PROBLEM TO SOLVE
Copy the data precisely, character for character, and leave out every picture.

SUPPLIED MATERIAL
######

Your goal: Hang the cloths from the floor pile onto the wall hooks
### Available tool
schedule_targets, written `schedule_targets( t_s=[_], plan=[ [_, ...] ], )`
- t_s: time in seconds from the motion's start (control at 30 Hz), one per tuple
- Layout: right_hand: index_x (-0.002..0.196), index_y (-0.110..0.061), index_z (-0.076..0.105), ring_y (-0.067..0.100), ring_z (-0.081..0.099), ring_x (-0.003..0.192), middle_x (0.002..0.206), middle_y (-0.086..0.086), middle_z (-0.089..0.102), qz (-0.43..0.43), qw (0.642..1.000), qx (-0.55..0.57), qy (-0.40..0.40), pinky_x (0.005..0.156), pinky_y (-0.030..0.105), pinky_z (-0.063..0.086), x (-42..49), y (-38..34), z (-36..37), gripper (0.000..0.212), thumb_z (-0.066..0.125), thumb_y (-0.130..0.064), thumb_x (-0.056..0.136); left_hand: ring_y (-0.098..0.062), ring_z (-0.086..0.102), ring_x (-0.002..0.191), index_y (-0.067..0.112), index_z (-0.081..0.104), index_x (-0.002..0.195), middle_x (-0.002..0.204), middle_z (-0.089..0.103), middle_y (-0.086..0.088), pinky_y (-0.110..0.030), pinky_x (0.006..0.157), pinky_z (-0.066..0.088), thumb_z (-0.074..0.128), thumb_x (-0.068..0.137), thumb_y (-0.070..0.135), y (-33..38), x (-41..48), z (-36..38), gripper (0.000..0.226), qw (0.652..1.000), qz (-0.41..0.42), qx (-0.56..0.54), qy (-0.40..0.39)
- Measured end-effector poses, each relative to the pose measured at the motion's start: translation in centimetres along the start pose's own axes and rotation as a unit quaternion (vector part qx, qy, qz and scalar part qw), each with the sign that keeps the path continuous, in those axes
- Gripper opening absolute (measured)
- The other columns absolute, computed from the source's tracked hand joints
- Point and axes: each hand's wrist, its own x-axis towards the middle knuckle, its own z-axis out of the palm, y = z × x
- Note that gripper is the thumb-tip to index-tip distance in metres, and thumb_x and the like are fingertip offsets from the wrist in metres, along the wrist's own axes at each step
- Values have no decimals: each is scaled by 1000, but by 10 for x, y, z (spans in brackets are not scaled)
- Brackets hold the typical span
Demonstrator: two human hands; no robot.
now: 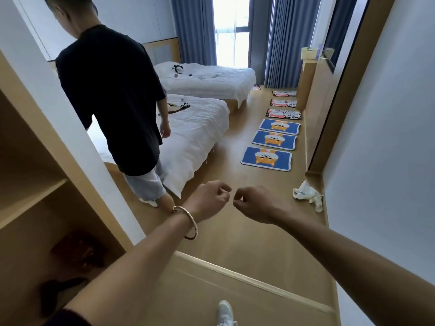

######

OUTPUT
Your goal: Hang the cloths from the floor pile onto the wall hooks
### Available tool
schedule_targets, written `schedule_targets( t_s=[_], plan=[ [_, ...] ], )`
- t_s: time in seconds from the motion's start (control at 30 Hz), one per tuple
- Layout: right_hand: index_x (-0.002..0.196), index_y (-0.110..0.061), index_z (-0.076..0.105), ring_y (-0.067..0.100), ring_z (-0.081..0.099), ring_x (-0.003..0.192), middle_x (0.002..0.206), middle_y (-0.086..0.086), middle_z (-0.089..0.102), qz (-0.43..0.43), qw (0.642..1.000), qx (-0.55..0.57), qy (-0.40..0.40), pinky_x (0.005..0.156), pinky_y (-0.030..0.105), pinky_z (-0.063..0.086), x (-42..49), y (-38..34), z (-36..37), gripper (0.000..0.212), thumb_z (-0.066..0.125), thumb_y (-0.130..0.064), thumb_x (-0.056..0.136); left_hand: ring_y (-0.098..0.062), ring_z (-0.086..0.102), ring_x (-0.002..0.191), index_y (-0.067..0.112), index_z (-0.081..0.104), index_x (-0.002..0.195), middle_x (-0.002..0.204), middle_z (-0.089..0.103), middle_y (-0.086..0.088), pinky_y (-0.110..0.030), pinky_x (0.006..0.157), pinky_z (-0.066..0.088), thumb_z (-0.074..0.128), thumb_x (-0.068..0.137), thumb_y (-0.070..0.135), y (-33..38), x (-41..48), z (-36..38), gripper (0.000..0.226), qw (0.652..1.000), qz (-0.41..0.42), qx (-0.56..0.54), qy (-0.40..0.39)
- Measured end-effector poses, each relative to the pose measured at the motion's start: translation in centimetres along the start pose's own axes and rotation as a unit quaternion (vector part qx, qy, qz and scalar part qw), each with the sign that keeps the path continuous, in those axes
- Gripper opening absolute (measured)
- The other columns absolute, computed from the source's tracked hand joints
- Point and axes: each hand's wrist, its own x-axis towards the middle knuckle, its own z-axis out of the palm, y = z × x
- Note that gripper is the thumb-tip to index-tip distance in metres, and thumb_x and the like are fingertip offsets from the wrist in metres, along the wrist's own axes at each step
- Values have no decimals: each is scaled by 1000, but by 10 for x, y, z (spans in brackets are not scaled)
- Brackets hold the typical span
Demonstrator: two human hands; no robot.
now: 

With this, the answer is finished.